Ce roman de presque 400 pages est paru en Roumanie en 2001, ce qui le rend, par certains aspects, un peu dépassé. Il s'intitule, de manière provocatrice, «
Siméon l'Ascenseurite, roman avec anges et Moldaves». S'il n'y a pas trop d'anges finalement, des Moldaves y il en a en grand nombre: des personnages eux-mêmes, puisque l'action se déroule dans un immeuble de huit étages de la rue des Moutons à Bacău, durant quelques jours de l'automne 1997.
Pour revenir au titre et à sa référence à Siméon le Stylite, notre personnage éponyme est un cordonnier qui décide de s'enfermer dans l'ascenseur bloqué au huitième étage pour une bien étrange ascèse, d'où le néologisme plein d'humour «ascenseurite». C'est le roman d'un profond changement de statut pour Siméon qui devient d'un banal occupant d'une garçonnière au rez-de-chaussée dudit immeuble, un parfait ascète, pour disparaître ensuite, en compagnie de l'enfant Thémistocle, devenu son disciple, on ne sait où…
Une impressionnante galerie de personnages, qui sont donc, les occupants de l'immeuble ou bien des personnes en lien étroit avec eux, avec en prime des mentions fréquentes de Moldaves (mais pas que) célèbres et de tous horizons professionnels.

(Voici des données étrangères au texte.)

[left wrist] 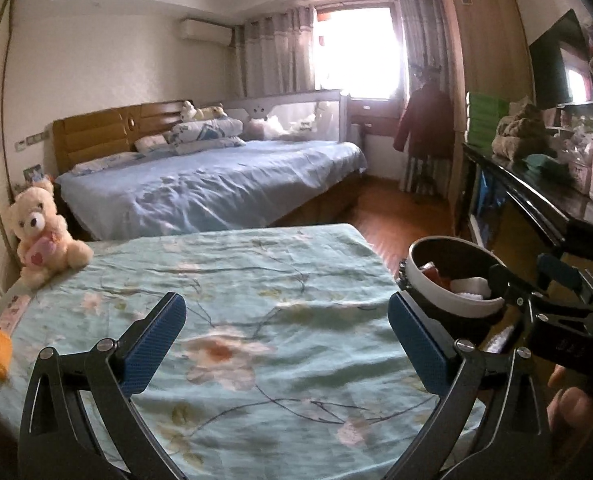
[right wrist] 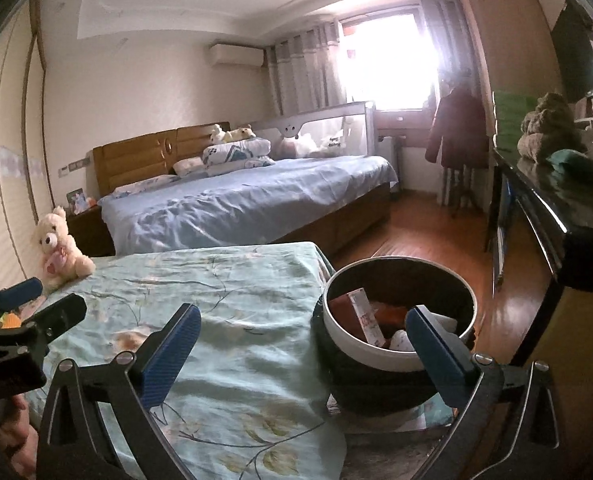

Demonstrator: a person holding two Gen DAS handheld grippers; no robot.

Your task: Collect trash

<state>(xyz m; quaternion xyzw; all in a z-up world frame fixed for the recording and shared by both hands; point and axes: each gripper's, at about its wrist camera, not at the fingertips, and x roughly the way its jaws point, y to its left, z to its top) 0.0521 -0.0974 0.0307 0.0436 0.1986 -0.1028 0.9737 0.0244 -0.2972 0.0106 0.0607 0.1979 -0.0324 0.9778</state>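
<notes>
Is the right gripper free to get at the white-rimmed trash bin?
Probably yes: right gripper is open and empty, the white-rimmed trash bin sits just ahead beside the bed, nothing between.

Both wrist cameras look forward past their own open tongs, angled slightly down, over a floral bed (left wrist: 256, 280) toward the window (left wrist: 356, 52). The left view sits close above the bed, with the bin (left wrist: 452, 280) at its right edge. The right view sits further right, nearly over the bin (right wrist: 400, 320). Both share bed, bin, teddy (left wrist: 42, 232) and window.
</notes>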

Pour ne donner qu'un seul exemple
Tristan Tzara (p. 190) né à Moinești. de généreuses notes de bas de page de la traductrice éclairent utilement ces cas de figure.
On rit beaucoup, mais on rit jaune, quand on ne pleure pas, dans ce microcosme de la société roumaine de la première décennie après la révolution de 1989. Les discussions sont enflammées et concernent des sujets aussi divers que la politique, les problèmes du quotidien, des questions culturelles qui appellent des noms comme
Kant,
Nietzsche, Kirkegaard et
Stéphane Lupasco,
Horia-Roman Patapievici ou
Mircea Cartarescu. Ce bavardage polyphonique est d'un grand comique. L'autre moteur du comique est le contraste entre le dérisoire de la situation des occupants de l'immeuble et la métamorphose spirituelle de Siméon, l'Église orthodoxe étant (faut-il le rappeler?) omniprésente dans la société roumaine.